Todos os pesquisadores concordaram que os cortes de verbas têm pouco ou nada a ver com a luta da universidade contra o antissemitismo. Alguns, no entanto, argumentam que as mudanças em Harvard já deveriam ter sido feitas há muito tempo e que a pressão do governo Trump era necessária.
Bertha Madras, uma psicobióloga de Harvard que perdeu financiamento para criar um treinamento gratuito, focado nos pais, para prevenir overdose de opioides e uso de drogas entre adolescentes, disse que está feliz em ver o fim do que ela chamou de "estudos de ciências sociais com motivação política".
Madras disse que a pressão da Casa Branca catalisou uma reforma muito necessária na universidade, onde vários programas de estudo "realmente saíram do controle ao serem moldados por uma ortodoxia que não é representativa do país como um todo".
Mas Madras, que atuou na Comissão Presidencial de Opioides durante o primeiro mandato de Trump, disse que manter o financiamento de pesquisas de cientistas como moeda de troca não faz sentido.
"Não sei se a reforma teria acontecido sem o presidente dos Estados Unidos apontando o dedo ossudo para Harvard", disse ela. "Mas sacrificar a ciência é problemático e muito preocupante porque é um dos principais pilares da força do país."
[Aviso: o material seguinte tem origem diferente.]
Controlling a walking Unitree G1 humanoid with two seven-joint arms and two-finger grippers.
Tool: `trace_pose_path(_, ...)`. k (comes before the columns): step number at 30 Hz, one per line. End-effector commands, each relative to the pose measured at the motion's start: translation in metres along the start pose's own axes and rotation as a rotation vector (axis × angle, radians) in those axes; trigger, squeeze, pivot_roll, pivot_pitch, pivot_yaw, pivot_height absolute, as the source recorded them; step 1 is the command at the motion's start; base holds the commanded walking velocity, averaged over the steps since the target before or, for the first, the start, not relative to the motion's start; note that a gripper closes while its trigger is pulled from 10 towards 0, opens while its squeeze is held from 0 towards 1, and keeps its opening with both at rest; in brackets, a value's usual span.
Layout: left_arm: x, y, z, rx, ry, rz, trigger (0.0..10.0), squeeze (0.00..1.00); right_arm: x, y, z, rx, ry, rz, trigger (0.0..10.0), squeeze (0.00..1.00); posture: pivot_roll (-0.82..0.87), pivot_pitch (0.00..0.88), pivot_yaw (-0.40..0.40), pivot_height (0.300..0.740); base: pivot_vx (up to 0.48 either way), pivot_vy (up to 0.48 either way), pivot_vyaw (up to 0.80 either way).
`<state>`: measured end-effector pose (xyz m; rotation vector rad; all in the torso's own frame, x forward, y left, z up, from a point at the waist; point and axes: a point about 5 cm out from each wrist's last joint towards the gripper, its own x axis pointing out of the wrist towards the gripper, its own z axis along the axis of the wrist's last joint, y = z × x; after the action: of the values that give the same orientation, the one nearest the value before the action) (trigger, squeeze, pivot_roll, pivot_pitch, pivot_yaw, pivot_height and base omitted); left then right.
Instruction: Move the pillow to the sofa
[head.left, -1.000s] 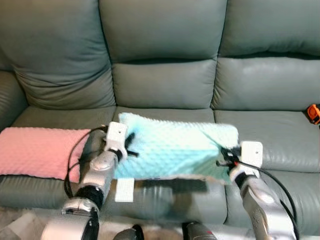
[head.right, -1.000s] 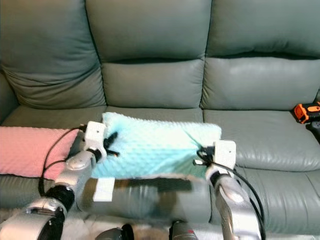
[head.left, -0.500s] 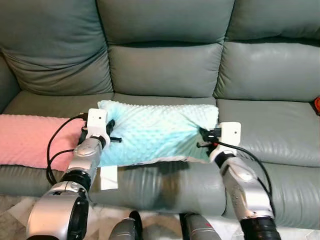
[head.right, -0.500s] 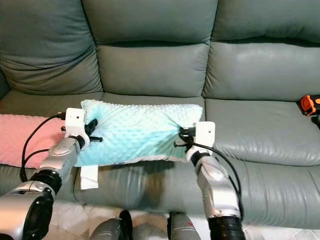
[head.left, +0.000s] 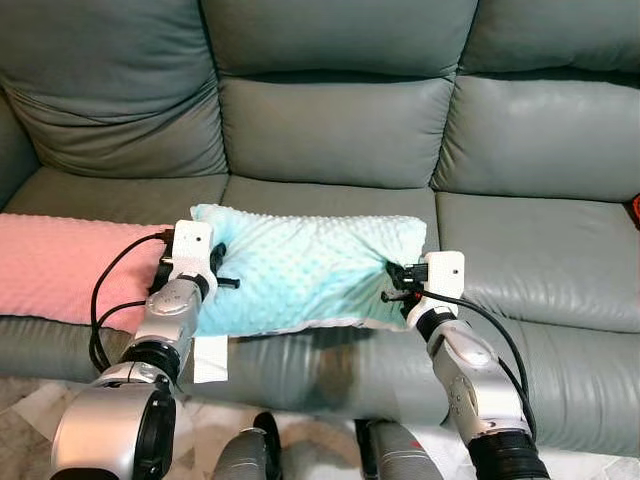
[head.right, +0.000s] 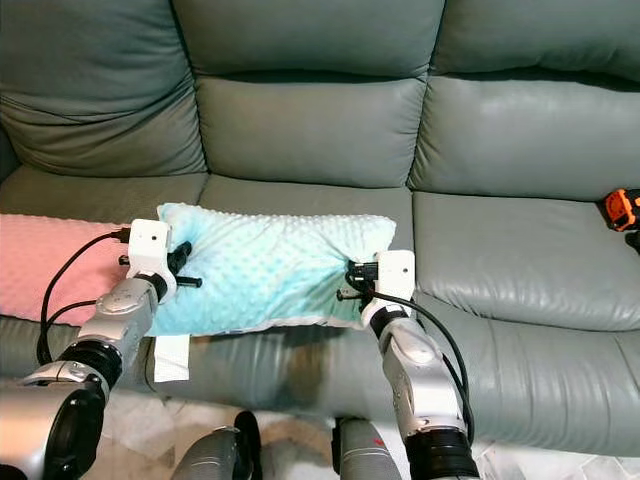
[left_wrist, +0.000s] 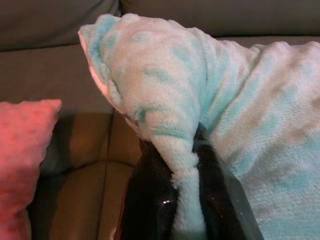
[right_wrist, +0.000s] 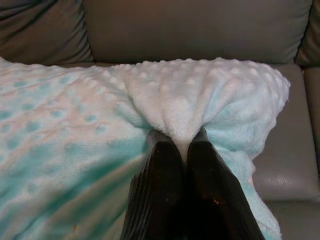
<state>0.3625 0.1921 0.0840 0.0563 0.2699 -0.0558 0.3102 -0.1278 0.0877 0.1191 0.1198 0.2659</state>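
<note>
L gripper (left_wrist: 182, 165) & R gripper (right_wrist: 184, 150) each pinch an end of the aqua pillow (head.left: 300, 270), on sofa (head.left: 330, 130) seat, w/ pink pillow (head.left: 60, 265) beside.

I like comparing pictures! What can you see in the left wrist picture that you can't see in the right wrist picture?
Left wrist picture: a pink pillow lies beside the blue one, and the left gripper pinches a fold of fabric at the pillow's corner. Right wrist picture: the right gripper pinches the pillow's other end, with the seat seam nearby. Both: the blue pillow and the grey sofa under it.
</note>
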Motion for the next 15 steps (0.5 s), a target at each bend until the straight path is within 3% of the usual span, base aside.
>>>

Quackenbush e outros pesquisadores de Harvard argumentam que os cortes fazem parte de um ataque maior à ciência por parte do governo Trump, que coloca em risco a reputação do país como líder global em pesquisa. O apoio a estudantes e bolsistas de pós-doutorado foi reduzido, vistos para acadêmicos estrangeiros estão ameaçados e novas diretrizes e cortes de verbas no NIH tornarão muito mais difícil a obtenção de financiamento federal no futuro, disseram eles. Também será difícil substituir o financiamento federal por recursos do setor privado.
“Estamos todos caminhando em direção a esse futuro em que essa parceria de 80 anos entre o governo e as universidades será colocada em risco”, disse Quackenbush. “Enfrentaremos desafios reais para continuar a liderar o mundo em excelência científica.”